Bet On It

Share this post

Badhwar on Feminism: My Reply

betonit.substack.com

Badhwar on Feminism: My Reply

Bryan Caplan
Feb 3
47
76
Share this post

Badhwar on Feminism: My Reply

betonit.substack.com

Last week, Bet on It published these critical comments about my views on feminism from my friend Neera Badhwar. Here’s my reply. Neera is in blockquotes; I’m not.


I agree with you that unfairness against men often goes unrecognized, or dismissed without discussion or, worse, supported by some feminists…

However, I still think that even now women are more often victimized than you acknowledge. (I don’t know how to measure unfairness to women with unfairness to men, so I can’t say who is worse off.)

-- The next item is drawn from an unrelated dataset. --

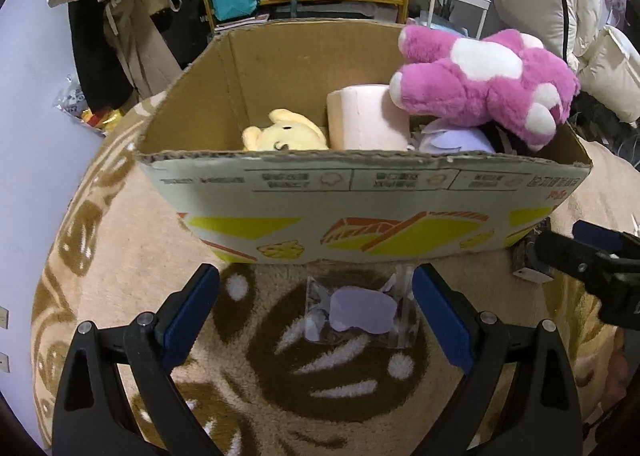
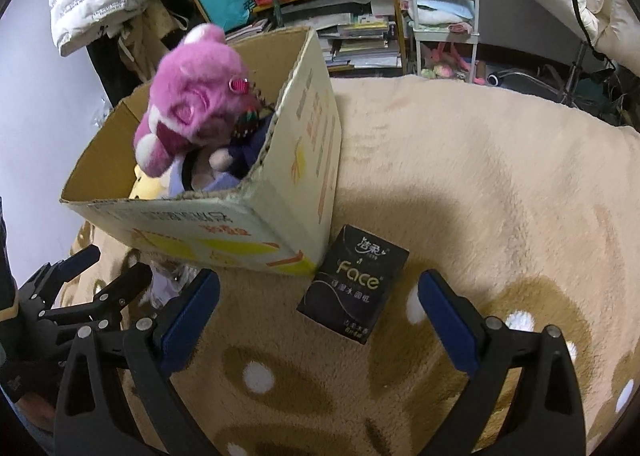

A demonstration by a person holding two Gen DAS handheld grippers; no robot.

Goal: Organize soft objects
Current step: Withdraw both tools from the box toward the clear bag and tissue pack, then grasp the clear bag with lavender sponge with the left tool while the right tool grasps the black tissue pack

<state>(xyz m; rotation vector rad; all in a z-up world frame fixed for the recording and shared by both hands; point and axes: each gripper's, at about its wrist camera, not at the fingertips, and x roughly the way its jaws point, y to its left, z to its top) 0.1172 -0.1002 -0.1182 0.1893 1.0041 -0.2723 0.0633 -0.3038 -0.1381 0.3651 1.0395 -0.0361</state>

Suppose you’re correct. I underestimate the unfairness of society towards women, but we really don’t know if women are, on balance, treated more unfairly than men. Given these premises, it is still hard to see why a feminist movement or a feminist identity exists. Unless unfairness toward women is especially severe or overlooked, why focus on unfairness toward women rather than unfairness toward humans?

You rightly describe some of the excesses of the MeToo movement. But I disagree that sexual harassment is - or was - not a big problem for those who are harassed, especially if the harasser is someone with power over the woman.

Sexual harassment has long been a big problem for a small share of workers. Fear of being accused of sexual harassment is now a big problem for a large share of workers. I maintain that the latter problem is, on balance, much bigger. MeToo has responded to complex trade-offs with fanatical zeal, to the point where workers fear to initiate any workplace romance.

What are these “complex trade-offs”? In a nutshell:

  1. Wanted attention is good.

  2. Unwanted attention is bad.

  3. Figuring out whether attention is wanted is hard. Humans can’t read minds, and social interactions are full of misunderstandings.

At minimum, these three facts argue for a high burden of proof for sexual harassment accusations, combined with harsh punishments for not just falsehood but hypersensitivity. Needless to say, MeToo has aggressively pushed in the opposite direction. (#BelieveWomen)

It is also worth pointing out that the free market always gave people who felt harassed the option to search for a more hospitable workplace. Sexual harassment law, in contrast, makes it illegal to have any workplace that says “Accusations not welcome here.”

And at least according to one poll, women said that things had improved quite a bit at work since the MeToo movement.

It is easy to end unwanted attention by ending all attention. Easy, absurd, and tyrannical. Any major business that vocally stands up to MeToo can expect to be sued into the ground.

I am especially puzzled that someone like Neera with long-standing libertarian sympathies takes such a rosy view of the modern workplace. If we can trust unregulated coal mines to set a reasonable level of physical safety, why can’t we trust unregulated offices to set a reasonable level of emotional safety?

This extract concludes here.